Beginning at the line containing "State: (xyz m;", restate each line of the listing below word for word until the last one has been given.

• [Data]
--*--

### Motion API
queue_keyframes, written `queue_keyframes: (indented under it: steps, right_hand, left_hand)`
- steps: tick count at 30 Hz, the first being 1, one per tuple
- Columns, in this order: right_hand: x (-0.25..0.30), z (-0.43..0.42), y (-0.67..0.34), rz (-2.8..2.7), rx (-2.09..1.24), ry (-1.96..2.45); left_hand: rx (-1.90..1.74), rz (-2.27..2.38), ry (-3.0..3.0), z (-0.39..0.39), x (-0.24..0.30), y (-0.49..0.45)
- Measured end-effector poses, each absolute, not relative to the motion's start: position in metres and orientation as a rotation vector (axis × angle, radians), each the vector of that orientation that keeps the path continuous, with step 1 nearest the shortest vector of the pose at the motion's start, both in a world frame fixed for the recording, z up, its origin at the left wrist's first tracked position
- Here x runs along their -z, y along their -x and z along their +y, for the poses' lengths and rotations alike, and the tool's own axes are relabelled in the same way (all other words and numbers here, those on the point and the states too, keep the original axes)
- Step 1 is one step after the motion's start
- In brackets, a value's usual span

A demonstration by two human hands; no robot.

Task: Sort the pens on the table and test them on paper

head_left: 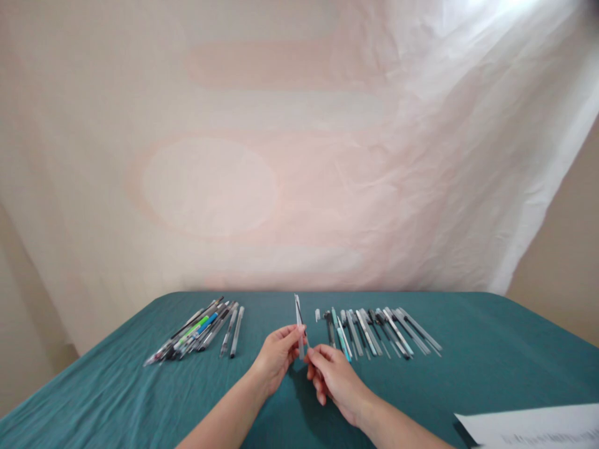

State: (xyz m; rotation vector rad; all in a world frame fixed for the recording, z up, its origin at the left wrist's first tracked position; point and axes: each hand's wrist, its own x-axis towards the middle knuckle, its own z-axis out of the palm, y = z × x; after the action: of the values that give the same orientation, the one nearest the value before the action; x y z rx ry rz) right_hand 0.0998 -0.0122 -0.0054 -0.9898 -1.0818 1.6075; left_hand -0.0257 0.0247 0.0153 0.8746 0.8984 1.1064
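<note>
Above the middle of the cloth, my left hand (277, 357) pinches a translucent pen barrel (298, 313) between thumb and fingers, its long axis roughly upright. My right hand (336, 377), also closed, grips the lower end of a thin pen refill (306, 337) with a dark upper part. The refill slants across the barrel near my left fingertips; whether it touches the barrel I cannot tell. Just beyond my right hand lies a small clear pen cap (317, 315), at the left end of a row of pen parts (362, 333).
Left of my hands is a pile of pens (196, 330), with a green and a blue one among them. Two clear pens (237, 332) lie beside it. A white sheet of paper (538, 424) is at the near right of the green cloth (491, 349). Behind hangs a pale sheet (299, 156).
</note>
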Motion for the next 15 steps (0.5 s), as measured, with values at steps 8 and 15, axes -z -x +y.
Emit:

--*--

• [Solution for this problem]
State: (xyz m; rotation vector rad; all in a world frame fixed for the recording, z up, its origin at the left wrist's first tracked position; point and axes: each hand's wrist, its own x-axis towards the middle knuckle, its own z-axis out of the palm, y = z × x; after the action: of the values that give the same orientation, the one nearest the value before the action; x y z rx ry rz) right_hand 0.0998 -0.0122 -0.0054 -0.9898 -1.0818 1.6075; left_hand -0.0257 0.0247 0.0153 0.8746 0.8984 1.1064
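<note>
Above the middle of the cloth, my left hand (277, 357) pinches a translucent pen barrel (298, 313) between thumb and fingers, its long axis roughly upright. My right hand (336, 377), also closed, grips the lower end of a thin pen refill (306, 337) with a dark upper part. The refill slants across the barrel near my left fingertips; whether it touches the barrel I cannot tell. Just beyond my right hand lies a small clear pen cap (317, 315), at the left end of a row of pen parts (362, 333).
Left of my hands is a pile of pens (196, 330), with a green and a blue one among them. Two clear pens (237, 332) lie beside it. A white sheet of paper (538, 424) is at the near right of the green cloth (491, 349). Behind hangs a pale sheet (299, 156).
</note>
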Motion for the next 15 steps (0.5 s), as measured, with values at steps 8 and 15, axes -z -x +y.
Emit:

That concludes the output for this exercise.